WHAT THE EXERCISE ASKS: Check each line of the records below for the word "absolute" and copy those where it appears.

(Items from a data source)
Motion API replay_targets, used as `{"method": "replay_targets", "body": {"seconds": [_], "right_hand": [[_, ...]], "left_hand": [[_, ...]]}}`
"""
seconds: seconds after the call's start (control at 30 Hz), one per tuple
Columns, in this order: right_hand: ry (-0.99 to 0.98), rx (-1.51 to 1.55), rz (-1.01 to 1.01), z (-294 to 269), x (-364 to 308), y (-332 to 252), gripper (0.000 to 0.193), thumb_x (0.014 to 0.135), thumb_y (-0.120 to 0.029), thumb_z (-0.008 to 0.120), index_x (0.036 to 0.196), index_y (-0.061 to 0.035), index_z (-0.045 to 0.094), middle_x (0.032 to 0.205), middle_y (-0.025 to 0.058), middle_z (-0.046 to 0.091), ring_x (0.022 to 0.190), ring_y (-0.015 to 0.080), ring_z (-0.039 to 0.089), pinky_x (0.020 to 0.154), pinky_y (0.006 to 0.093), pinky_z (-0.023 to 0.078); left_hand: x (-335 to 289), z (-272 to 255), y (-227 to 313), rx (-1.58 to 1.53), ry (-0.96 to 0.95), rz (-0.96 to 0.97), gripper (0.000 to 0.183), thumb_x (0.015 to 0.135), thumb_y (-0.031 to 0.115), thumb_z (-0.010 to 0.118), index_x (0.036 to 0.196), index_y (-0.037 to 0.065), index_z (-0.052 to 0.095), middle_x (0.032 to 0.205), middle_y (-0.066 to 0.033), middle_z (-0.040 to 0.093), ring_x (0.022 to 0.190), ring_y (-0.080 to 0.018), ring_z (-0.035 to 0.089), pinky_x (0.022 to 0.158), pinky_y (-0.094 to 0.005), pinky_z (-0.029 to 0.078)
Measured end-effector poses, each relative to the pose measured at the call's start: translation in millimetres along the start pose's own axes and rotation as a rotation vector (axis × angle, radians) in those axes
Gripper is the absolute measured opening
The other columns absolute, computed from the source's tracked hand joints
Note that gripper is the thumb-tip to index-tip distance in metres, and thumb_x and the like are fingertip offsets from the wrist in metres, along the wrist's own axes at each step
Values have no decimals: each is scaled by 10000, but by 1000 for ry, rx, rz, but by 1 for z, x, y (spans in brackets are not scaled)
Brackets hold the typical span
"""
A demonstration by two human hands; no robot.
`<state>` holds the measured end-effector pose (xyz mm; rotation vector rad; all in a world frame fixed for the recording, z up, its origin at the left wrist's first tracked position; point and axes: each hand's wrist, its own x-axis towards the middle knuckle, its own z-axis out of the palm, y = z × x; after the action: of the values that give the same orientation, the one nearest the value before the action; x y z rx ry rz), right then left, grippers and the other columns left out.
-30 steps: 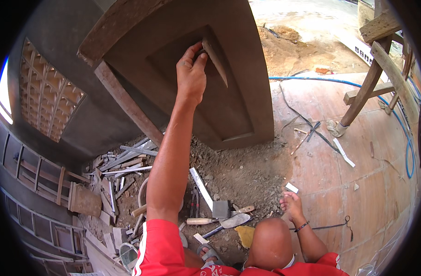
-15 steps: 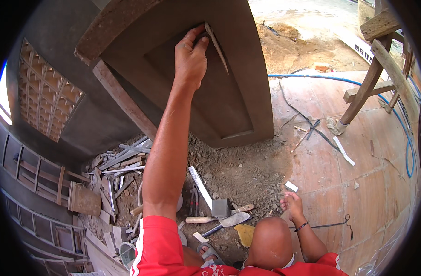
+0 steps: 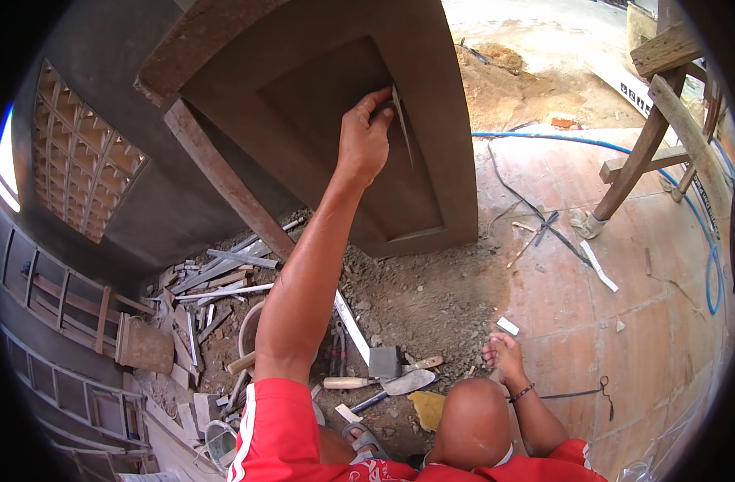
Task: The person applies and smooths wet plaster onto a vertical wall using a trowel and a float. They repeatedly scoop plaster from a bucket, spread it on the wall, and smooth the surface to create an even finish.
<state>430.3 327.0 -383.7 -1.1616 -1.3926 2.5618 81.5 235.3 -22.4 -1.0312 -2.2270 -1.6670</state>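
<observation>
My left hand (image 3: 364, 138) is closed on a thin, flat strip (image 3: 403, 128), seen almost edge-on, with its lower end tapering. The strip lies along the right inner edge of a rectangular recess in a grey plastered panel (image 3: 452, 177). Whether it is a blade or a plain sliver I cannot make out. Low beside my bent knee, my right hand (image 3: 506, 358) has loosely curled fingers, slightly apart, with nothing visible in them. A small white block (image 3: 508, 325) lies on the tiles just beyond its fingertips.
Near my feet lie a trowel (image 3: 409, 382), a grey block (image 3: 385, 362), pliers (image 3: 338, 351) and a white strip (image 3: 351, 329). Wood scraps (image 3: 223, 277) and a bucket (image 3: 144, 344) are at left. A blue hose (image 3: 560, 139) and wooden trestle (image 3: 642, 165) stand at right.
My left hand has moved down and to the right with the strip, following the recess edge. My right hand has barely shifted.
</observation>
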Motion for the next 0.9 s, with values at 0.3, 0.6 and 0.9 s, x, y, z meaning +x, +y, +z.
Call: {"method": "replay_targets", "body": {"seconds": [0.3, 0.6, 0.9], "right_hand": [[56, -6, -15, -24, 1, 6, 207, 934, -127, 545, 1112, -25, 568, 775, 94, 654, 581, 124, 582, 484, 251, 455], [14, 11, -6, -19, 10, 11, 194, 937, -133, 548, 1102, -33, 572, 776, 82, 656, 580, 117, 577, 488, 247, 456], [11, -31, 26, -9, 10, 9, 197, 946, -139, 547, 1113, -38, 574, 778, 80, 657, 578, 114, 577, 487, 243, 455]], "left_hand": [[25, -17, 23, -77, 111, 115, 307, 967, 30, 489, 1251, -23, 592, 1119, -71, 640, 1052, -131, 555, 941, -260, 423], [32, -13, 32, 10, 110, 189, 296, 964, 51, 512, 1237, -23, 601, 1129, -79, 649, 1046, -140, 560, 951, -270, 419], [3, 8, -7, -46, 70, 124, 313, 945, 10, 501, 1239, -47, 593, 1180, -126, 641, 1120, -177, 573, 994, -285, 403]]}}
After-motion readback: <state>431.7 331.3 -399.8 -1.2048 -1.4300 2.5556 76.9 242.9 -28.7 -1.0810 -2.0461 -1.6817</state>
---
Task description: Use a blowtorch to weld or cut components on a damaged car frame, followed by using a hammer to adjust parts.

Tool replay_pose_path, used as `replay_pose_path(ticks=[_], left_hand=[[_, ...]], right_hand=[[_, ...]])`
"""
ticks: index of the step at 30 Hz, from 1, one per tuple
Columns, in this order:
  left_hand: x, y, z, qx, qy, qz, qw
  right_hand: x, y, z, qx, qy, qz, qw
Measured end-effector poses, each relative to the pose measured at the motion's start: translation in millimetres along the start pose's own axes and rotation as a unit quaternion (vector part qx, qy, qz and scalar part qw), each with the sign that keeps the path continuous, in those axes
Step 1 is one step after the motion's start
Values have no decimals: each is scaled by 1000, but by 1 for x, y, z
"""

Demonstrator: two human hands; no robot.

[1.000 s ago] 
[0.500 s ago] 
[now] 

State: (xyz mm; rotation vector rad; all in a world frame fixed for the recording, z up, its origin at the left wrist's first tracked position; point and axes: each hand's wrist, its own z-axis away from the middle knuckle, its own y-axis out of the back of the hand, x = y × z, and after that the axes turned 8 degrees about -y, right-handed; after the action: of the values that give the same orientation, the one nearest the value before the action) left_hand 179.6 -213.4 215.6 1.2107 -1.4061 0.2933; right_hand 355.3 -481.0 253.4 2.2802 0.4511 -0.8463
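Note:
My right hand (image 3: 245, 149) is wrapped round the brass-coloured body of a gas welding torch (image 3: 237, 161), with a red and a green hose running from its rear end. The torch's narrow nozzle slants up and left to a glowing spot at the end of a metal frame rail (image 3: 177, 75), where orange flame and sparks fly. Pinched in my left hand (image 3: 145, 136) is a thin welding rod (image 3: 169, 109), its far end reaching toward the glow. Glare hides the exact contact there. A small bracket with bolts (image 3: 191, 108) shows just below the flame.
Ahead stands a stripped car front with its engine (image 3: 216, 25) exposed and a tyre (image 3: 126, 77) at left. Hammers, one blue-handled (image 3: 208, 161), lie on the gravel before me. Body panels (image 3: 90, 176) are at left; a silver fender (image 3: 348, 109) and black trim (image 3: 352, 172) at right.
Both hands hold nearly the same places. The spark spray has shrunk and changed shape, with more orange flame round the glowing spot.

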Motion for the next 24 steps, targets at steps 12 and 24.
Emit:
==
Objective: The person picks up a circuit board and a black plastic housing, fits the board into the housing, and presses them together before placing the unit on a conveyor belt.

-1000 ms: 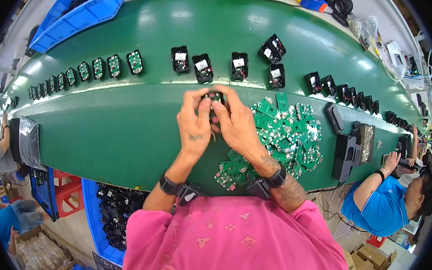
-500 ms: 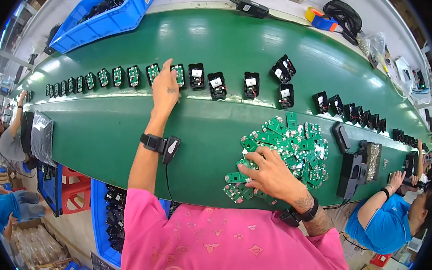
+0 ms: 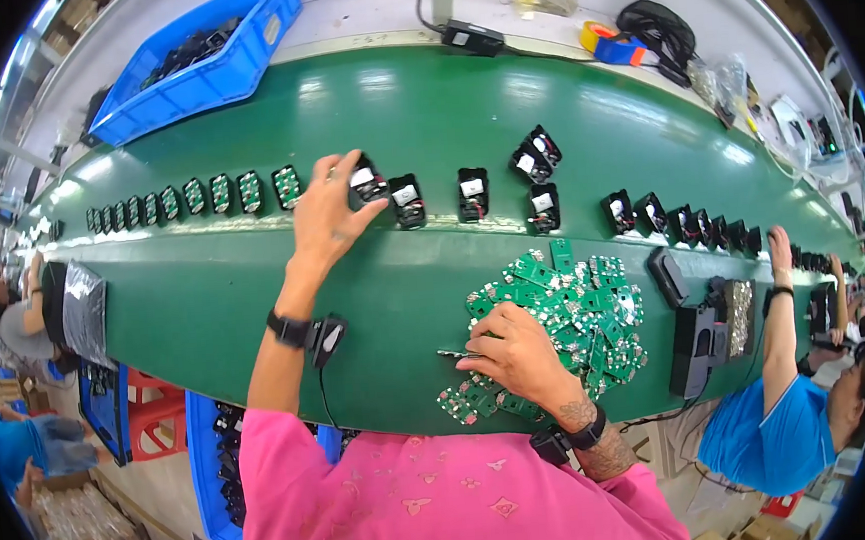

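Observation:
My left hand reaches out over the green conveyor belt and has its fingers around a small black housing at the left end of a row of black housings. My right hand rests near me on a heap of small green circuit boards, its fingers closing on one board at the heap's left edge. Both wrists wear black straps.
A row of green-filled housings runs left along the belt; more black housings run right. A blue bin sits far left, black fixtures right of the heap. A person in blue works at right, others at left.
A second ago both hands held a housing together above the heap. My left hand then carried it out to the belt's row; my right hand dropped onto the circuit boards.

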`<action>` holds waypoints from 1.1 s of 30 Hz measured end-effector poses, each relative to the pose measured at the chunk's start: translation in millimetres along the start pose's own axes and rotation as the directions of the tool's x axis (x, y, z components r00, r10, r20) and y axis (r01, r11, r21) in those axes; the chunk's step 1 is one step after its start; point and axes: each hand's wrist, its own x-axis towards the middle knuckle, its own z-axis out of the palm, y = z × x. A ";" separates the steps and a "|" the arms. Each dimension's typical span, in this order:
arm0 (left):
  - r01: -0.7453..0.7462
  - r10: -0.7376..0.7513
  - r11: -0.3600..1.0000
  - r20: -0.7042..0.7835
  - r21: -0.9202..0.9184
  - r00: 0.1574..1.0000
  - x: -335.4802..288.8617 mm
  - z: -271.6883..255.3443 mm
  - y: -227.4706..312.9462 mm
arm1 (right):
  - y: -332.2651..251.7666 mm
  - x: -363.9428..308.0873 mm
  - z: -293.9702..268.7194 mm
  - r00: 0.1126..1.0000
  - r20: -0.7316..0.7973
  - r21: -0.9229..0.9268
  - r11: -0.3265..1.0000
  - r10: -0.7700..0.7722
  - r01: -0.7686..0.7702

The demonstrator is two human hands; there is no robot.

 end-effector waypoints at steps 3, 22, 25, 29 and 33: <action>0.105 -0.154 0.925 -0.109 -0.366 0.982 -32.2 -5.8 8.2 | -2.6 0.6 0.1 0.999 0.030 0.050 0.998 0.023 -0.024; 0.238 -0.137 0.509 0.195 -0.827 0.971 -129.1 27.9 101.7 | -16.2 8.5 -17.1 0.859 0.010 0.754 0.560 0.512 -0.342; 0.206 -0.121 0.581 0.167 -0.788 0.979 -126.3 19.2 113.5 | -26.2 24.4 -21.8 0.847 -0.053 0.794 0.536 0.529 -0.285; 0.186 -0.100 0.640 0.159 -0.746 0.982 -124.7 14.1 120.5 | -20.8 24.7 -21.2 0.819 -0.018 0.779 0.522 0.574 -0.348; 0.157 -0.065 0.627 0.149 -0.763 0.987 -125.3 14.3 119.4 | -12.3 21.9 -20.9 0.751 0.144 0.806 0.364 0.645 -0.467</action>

OUTPUT:
Gripper is the absolute measured opening
The other columns absolute, computed from the source's tracked hand joints

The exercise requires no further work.